Les promesses étant si grandes, la science n’ayant aucunement besoin d’une infrastructure massive, nombreux sont les petits pays qui se sont engouffrés dans le vide créé par les États-Unis dans ce domaine pour en profiter. Tout centre de recherche médical compétent peut se lancer dans cette course, que cela soit au Mexique, en Éthiopie, en Indonésie ou au Yémen. Le gagnant pourra apporter à l’économie de son pays l’équivalent d’un champ de pétrole saoudien.

Mais, même si tout le monde peut l’emporter, la science, à ce niveau, ne se résume pas à un simple « eurêka » ni à une simple avancée qui viendrait soudainement mettre fin à cette course.

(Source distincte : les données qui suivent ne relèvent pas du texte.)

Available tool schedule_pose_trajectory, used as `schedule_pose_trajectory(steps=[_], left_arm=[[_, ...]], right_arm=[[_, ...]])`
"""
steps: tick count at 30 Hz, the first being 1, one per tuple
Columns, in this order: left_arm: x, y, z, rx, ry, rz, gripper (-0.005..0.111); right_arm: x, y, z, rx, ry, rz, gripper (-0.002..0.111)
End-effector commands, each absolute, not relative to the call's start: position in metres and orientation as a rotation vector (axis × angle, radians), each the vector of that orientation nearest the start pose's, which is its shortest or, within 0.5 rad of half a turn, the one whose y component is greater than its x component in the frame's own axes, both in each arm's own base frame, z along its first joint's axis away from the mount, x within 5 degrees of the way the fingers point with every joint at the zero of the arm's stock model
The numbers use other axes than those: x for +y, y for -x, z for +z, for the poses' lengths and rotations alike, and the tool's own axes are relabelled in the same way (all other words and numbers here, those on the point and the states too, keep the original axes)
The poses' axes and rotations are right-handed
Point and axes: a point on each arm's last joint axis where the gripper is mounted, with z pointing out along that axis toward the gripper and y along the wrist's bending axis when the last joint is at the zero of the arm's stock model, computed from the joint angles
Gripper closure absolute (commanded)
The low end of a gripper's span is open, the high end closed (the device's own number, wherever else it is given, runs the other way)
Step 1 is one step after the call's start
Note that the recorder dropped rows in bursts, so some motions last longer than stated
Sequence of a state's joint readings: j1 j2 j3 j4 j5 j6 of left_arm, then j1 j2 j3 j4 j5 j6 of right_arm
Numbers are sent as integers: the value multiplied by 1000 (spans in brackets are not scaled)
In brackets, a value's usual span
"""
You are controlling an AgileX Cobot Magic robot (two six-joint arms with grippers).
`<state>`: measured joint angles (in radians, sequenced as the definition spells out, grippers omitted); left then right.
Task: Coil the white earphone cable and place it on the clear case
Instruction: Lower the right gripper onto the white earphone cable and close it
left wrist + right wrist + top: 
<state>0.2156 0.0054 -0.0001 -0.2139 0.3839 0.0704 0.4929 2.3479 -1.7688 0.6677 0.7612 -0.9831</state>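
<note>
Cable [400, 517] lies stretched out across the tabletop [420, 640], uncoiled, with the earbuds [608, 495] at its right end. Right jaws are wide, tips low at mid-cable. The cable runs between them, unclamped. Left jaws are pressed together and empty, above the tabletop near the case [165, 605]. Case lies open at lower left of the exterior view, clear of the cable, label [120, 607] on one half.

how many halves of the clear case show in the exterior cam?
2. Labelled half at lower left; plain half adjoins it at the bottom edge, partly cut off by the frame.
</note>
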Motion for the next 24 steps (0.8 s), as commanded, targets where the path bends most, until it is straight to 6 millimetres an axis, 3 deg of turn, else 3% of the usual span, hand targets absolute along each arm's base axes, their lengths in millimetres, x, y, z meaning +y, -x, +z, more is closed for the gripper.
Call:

Les découvertes sont progressives, et, parce que cela relève de la science, chaque étape est annoncée et testée. C’est ainsi que les institutions qui participent à la recherche peuvent acquérir un certain élan, que les leaders séduisent les talents, les ressources et le prestige dans une écologie intellectuelle qui n'est pas de tout repos.

On retrouve au sein de la compétition générale de nombreuses autres petites courses, qui se bousculent pour produire des résultats rapides et impressionnants. En mai 2005, le centre de recherches de Hwang à Séoul fit état d’une première réussite d’importance. Ils déclaraient avoir développer une technique où de nouvelles cellules embryonnaires en parfait état pouvaient être clonées à partir de cellules ordinaires. C’était là des nouvelles retentissantes, car elles impliquaient qu’un nombre suffisant de cellules embryonnaires pourraient être crées sans porter à controverse, permettant ainsi à tout le monde de faire de la recherche de qualité tout en évitant de que le président américain George W. Bush a décrit comme « l’utilisation d’une vie pour sauver une vie ».

En outre, les Coréens sont alors passés à une étape courante de nos jours et ont réclamé les droits des brevets du processus. On aurait presque pu croire pour un moment que la Corée du Sud allait devenir le superpouvoir mondial des questions de santé.

Nous savons maintenant que les chercheurs coréens ont inventé l'affaire de toute pièce. L’enquête menée par un panel d'investigation de l'Université nationale de Séoul a conclu que les cellules embryonnaires « clonées » étaient en réalité créées par des fertilisations in vitro.

Cette fraude a étonné toute la communauté scientifique, particulièrement du fait que la déclaration des chercheurs coréens était si clairement irréalisable. Pourquoi ont-ils alors mis leur carrière et leur réputation en jeu ?

La recherche médicale a toujours dû faire face à de nombreux défis, même quand la quête scientifique n’était qu’une question de découverte. Aujourd’hui, les défis se compliquent de politique, de forces du marché et d’intérêts nationaux. Avec la recherche embryonnaire, de larges fortunes dépendent du groupe qui prendra la tête, où que soit situé son laboratoire. Tandis que la compétition s’échauffe, nous devons nous attendre à des développements stupéfiants, et sans aucun doute à d’autres subterfuges en matière de relations publiques.